Now that I have started to look beyond the COVID era that fuels market movements and media headlines, I left AMZN and ZM, and at the end of last week I started selling MSFT from an IRA (it’s still my #1 stock).

This is just a guess, but I am increasingly willing to consider investments that are not particularly motivated by home-based and contactless investment strategies, as their price has already risen considerably.

Based on the valuation of many high-potential stocks and the many sectors of the old SPY economy that I do not think will return anytime soon, if ever, I am not optimistic about the SPY. But as we saw last week, I think there are many reasonably attractive places to put money with the overwhelming support of the Federal Government and the Federal Reserve. The many upside surprises in the U.S. economic data leads me to await management’s comments on recent business trends with some optimism.
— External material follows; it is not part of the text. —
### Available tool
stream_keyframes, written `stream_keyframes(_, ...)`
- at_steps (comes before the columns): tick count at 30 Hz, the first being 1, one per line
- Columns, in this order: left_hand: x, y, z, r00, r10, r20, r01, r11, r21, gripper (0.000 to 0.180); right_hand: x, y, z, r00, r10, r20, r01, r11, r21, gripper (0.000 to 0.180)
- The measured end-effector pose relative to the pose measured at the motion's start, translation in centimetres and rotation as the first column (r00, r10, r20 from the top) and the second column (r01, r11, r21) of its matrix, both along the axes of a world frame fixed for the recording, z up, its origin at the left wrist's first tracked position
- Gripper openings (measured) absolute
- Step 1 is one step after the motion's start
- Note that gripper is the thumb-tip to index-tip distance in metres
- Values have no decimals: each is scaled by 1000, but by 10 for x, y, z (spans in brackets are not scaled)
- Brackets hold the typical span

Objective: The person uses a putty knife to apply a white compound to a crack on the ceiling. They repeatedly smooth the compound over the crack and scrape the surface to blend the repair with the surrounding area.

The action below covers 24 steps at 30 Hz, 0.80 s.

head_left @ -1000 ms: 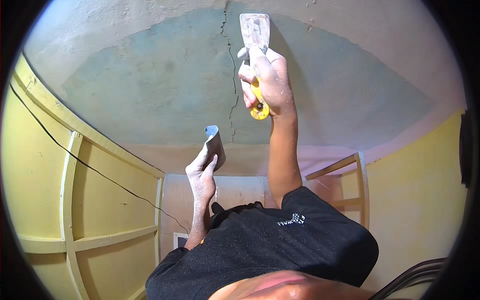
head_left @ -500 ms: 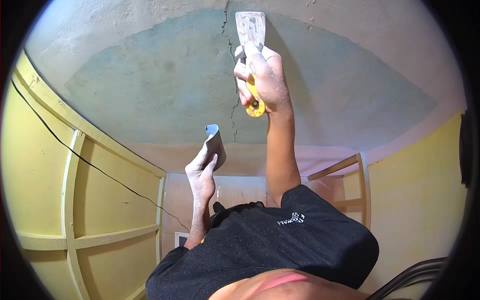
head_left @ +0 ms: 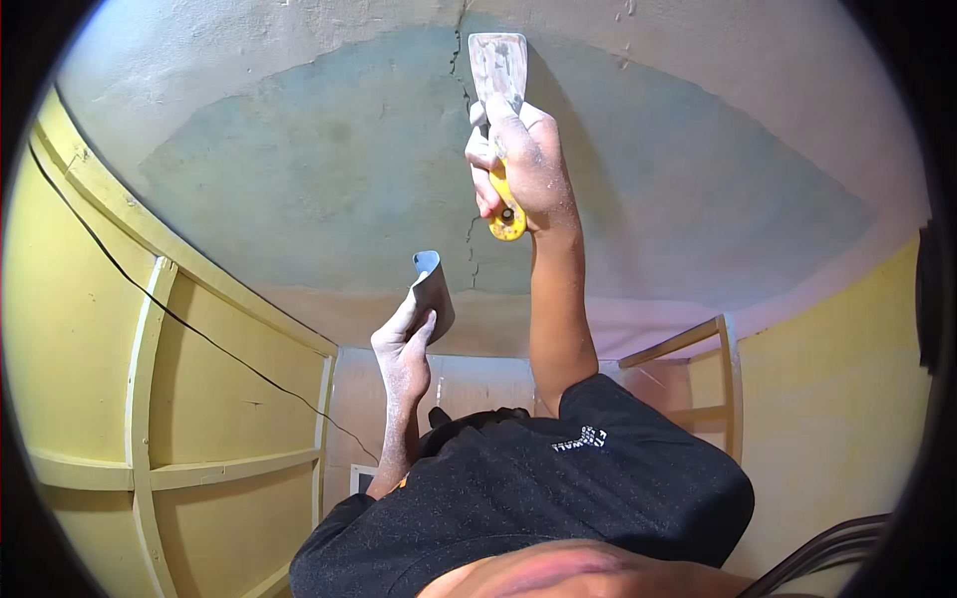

Thank you for reading and sharing your comments.

Submitted Saturday morning.

Thursday’s Closing Data:

312.23 SPY, 0.67% for the Treasury at 10 years.


Disclosure: I/we are long MSFT,GILD,REGN,LLY. I wrote this article myself and it expresses my own opinions. I receive no compensation for it (other than from Seeking Alpha). I have no business relationship with any company whose shares are mentioned in this article.

Additional information: I am not an investment advisor.